I walked on then finally heard a Golden Plover call, and a small group came out of the field where the large flocks had dropped down, and flew overhead.
The intention was to head towards the Estate, so I continued along The Lye Way. The road was in the shade, but the fields were in full sunshine, and over towards Dogwood Wood there was a large flock of Woodpigeon.
I wondered if the wind would stop me seeing any raptors today, but my question was answered as two Buzzards appeared from over the trees heading out towards the field where they were immediately mobbed by Rooks.
I walked up the hill to the Estate, stopping for awhile to see if I could hear any birds in the Mountains Plantation. Needless to say the wind blocked any chance of hearing anything, so I gave up and headed to the barn for the chance to sit and have a coffee and reflect on where to go next.
Rather than walk around the outside of the estate I headed straight to the quarry, I heard a Fieldfare call, and looked up to see a Red Kite drift across in front of me. It floated up over the trees and then just disappeared behind the Mountains Plantation. I walked down the hill and crossed the road. As I walked past the drying barns a pair of Pied Wagtails were busy around the roof and sheltered sunny areas of the barns.
It turned out that Pied Wagtails were the main birds around Plain Farm. The wind seemed to keep everything within the hedges, usually there would be birds on the wire but they were all empty. A Kestrel flew past, and hovered in the middle of the field, then banked away and out of sight.
I walked to the end of the lane, and then out towards Charlwood. There was nothing of any interest along Charlwood, so I took the bridleway in the hope of finding something in the hedges but I couldn't find a thing. I came out onto Lye Way, and as I past the Bramble bushes I was amazed to see a butterfly fly past me. It settled on the Bramble leaves and I could identify it as a Comma.
As I said the other week a Comma in November was not unusual, but I didn't expect to find one with the temperature about 3 or 4 degrees and the windchill taking it below freezing.
At the sheep paddocks a Fieldfare flew across the road in front of me, and settled in the field. I walked closer and it didn't seem to bothered.
It was concentrating on searching the grass so I edged closer.
They really are impressive looking birds, again they probably are over looked because they do appear in such large numbers.
I headed back down the footpath towards Swelling Hill. Woodpigeons flew over, and Crows and Rooks were in the field, but that was it.

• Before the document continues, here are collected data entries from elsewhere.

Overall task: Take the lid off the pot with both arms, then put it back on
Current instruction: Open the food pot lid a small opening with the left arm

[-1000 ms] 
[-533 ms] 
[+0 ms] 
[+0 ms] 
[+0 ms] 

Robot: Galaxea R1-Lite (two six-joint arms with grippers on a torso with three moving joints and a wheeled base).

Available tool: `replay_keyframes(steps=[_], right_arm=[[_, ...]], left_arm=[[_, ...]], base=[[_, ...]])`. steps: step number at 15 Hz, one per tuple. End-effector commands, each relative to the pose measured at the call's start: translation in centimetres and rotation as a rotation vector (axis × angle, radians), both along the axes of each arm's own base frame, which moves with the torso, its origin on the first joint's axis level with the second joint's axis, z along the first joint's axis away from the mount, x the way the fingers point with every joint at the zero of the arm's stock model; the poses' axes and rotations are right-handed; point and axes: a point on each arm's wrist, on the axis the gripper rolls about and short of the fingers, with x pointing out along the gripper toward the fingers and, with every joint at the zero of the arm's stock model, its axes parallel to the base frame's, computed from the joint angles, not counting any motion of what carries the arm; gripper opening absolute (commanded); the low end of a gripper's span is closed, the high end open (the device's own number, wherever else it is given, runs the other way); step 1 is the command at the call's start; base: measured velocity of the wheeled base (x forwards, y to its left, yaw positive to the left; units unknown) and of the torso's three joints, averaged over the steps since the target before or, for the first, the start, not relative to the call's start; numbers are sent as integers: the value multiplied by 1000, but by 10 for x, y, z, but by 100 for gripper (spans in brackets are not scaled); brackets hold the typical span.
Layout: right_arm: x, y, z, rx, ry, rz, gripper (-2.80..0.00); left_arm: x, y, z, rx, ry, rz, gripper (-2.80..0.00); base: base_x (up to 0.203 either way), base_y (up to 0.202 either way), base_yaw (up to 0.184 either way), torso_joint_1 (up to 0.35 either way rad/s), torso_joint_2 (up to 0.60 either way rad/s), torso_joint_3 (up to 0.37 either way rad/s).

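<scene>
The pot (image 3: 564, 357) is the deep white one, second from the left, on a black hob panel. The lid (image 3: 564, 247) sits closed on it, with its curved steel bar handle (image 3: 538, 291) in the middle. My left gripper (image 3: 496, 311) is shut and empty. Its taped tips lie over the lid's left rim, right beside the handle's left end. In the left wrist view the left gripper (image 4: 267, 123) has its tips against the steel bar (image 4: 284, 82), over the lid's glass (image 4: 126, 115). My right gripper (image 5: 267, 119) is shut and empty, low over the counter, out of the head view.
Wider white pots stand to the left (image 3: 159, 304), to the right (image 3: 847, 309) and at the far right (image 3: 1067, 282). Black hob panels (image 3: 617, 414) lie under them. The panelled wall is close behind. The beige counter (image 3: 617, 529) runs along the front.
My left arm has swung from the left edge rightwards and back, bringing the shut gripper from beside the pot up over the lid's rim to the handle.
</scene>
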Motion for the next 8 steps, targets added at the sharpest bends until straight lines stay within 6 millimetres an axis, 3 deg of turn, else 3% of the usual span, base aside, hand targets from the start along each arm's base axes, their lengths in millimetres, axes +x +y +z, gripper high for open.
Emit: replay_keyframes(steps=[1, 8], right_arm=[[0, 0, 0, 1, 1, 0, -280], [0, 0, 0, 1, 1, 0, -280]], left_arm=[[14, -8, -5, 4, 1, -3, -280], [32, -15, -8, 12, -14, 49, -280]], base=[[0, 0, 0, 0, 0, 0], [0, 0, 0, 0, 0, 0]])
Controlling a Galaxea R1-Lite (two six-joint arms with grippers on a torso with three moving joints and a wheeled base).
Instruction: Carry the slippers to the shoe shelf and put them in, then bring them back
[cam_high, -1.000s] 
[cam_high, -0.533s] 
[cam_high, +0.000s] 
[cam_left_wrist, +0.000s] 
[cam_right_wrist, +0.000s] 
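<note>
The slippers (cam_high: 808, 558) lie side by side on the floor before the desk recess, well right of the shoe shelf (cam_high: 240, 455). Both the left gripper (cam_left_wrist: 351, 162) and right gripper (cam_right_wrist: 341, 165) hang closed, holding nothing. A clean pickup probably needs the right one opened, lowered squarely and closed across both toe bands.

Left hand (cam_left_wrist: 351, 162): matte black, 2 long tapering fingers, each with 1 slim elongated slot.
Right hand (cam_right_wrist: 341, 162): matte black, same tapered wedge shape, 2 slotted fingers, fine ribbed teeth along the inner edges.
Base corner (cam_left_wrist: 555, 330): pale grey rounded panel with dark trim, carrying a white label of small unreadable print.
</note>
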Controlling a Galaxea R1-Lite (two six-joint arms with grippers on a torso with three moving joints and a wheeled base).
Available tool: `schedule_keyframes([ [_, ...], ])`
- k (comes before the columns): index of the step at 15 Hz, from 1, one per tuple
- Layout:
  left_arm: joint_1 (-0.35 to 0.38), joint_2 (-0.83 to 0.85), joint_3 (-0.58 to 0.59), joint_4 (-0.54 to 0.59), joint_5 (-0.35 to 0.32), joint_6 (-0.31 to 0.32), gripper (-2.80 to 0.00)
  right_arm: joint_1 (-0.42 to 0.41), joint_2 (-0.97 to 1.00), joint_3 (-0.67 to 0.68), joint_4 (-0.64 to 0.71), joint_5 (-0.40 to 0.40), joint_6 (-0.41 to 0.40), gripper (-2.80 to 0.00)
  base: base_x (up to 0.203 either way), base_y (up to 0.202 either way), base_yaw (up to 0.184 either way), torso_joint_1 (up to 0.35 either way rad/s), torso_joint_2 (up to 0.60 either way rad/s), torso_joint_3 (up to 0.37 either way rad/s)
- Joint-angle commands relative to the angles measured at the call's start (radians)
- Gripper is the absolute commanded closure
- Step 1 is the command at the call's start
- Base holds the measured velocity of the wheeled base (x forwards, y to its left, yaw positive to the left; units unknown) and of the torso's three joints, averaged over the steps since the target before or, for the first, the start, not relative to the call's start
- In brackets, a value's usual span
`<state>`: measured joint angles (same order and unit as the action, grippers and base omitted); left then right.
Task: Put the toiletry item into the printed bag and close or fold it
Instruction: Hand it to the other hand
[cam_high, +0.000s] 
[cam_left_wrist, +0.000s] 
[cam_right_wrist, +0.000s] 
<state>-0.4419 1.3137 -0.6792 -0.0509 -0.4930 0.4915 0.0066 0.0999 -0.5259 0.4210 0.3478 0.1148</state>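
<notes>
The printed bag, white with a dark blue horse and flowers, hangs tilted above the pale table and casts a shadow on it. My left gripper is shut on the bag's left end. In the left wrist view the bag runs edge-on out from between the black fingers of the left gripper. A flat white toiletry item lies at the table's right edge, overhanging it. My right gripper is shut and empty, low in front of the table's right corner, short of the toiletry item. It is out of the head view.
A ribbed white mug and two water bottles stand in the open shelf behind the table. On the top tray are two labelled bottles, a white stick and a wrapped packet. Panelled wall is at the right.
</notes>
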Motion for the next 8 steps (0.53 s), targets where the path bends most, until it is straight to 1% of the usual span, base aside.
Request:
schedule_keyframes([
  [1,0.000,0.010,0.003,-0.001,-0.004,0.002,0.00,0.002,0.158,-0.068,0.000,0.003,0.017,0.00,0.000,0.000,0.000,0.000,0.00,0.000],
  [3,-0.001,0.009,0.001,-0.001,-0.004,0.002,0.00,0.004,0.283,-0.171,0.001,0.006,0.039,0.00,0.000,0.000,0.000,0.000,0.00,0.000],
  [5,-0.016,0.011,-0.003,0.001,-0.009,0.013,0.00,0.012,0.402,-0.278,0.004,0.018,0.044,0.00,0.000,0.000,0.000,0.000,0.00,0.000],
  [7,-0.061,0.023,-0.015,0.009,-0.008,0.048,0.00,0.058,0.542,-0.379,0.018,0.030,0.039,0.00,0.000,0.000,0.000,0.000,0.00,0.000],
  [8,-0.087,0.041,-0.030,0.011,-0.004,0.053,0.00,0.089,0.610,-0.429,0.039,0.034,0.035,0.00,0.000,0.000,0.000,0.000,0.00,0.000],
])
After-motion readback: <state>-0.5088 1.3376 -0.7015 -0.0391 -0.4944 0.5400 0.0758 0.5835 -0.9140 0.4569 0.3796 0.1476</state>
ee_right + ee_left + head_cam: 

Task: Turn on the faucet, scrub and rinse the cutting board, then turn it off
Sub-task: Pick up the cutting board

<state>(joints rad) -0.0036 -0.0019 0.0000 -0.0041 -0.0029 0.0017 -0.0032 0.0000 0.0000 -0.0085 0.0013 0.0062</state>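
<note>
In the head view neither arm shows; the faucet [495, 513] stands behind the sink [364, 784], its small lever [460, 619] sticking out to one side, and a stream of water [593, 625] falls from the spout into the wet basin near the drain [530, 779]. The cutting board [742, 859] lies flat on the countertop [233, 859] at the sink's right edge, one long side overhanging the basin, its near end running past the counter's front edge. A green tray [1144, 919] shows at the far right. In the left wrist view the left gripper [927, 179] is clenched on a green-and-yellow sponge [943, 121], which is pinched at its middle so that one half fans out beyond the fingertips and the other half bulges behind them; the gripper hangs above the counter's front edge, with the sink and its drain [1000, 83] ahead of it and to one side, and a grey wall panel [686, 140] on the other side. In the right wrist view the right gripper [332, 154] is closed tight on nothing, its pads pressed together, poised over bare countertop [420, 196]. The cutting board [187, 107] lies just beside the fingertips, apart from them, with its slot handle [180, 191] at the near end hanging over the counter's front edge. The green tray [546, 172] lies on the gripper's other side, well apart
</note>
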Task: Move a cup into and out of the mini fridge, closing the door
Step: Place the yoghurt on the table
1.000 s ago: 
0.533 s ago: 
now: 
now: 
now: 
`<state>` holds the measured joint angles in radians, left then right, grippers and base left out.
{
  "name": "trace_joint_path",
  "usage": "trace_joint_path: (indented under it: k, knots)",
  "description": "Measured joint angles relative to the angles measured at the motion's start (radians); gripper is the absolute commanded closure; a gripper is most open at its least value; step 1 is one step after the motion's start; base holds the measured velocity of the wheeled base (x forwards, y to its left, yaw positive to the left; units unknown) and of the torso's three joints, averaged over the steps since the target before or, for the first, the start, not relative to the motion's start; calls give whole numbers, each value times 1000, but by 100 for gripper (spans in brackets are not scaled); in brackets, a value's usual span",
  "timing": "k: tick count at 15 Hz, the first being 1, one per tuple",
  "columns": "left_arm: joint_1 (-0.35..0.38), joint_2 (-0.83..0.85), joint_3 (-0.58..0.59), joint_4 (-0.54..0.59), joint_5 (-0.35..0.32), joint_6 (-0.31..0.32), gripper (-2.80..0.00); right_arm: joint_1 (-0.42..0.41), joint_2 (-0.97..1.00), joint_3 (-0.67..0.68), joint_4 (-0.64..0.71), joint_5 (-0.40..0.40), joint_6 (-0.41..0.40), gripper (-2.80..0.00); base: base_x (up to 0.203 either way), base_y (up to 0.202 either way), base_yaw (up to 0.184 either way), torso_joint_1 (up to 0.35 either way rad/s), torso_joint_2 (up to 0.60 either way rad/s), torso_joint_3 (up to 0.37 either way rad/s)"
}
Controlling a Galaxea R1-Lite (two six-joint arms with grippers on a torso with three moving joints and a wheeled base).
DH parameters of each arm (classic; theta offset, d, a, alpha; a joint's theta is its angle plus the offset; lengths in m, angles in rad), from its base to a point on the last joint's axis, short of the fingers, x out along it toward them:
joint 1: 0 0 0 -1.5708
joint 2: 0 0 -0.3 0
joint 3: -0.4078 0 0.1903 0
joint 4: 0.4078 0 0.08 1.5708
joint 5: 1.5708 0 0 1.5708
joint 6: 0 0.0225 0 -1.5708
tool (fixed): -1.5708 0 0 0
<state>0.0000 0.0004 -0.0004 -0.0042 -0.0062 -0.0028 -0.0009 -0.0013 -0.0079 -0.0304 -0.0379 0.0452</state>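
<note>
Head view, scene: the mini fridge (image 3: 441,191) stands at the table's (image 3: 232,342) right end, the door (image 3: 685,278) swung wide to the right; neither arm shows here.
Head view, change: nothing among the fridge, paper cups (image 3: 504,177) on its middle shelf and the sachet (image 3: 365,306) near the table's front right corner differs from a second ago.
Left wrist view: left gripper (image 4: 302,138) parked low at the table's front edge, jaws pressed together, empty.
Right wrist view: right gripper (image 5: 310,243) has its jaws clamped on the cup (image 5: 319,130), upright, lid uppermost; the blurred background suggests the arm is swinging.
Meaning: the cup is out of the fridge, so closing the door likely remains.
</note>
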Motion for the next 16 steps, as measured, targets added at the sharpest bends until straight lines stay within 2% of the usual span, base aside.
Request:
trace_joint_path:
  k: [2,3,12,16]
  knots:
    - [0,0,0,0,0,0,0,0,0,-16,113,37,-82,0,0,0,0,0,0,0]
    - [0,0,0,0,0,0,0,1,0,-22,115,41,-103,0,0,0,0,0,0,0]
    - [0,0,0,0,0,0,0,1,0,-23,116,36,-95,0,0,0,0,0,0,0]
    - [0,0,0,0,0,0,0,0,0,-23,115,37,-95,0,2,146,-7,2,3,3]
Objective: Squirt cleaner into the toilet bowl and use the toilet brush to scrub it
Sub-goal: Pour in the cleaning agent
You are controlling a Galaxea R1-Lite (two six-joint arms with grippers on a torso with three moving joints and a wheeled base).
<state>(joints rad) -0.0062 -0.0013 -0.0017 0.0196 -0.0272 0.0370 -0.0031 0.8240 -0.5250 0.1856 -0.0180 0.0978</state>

Looking West I could see an awful long way, being able to make out the Science Centre just out side Winchester, and the copse around Cheesefoot Head.
The wind seemed to have dropped so I decided to walk through Old Down, but as soon as I entered the wood it picked up again, I did though manage to see and hear a pair of distant Marsh Tits and there were also a few Goldfinches about in the Larches, but that was it.
I walked through the wood, and then down Brislands towards home. As I approached the house I could see a Rook mobbing something, it turned out to be a Sparrowhawk above my house.
It is always nice to get four raptors in the day, this Sparrowhawk probably the bird that terrorises the birds on my feeders.
It has been a long while since I have walked as far around the patch, and today was probably not as productive as other times I have put in the miles. But there were two year ticks today, and some lovely views of a stunning Fieldfare. The wind played a large part in restricting any further sightings, with many birds keeping out of it and bedding down in the hedgerows. Still it was nice to get out in the fresh air, and to experience a temperature that was more in keeping with the time of year.
When the wind blows like that though it does make it very difficult.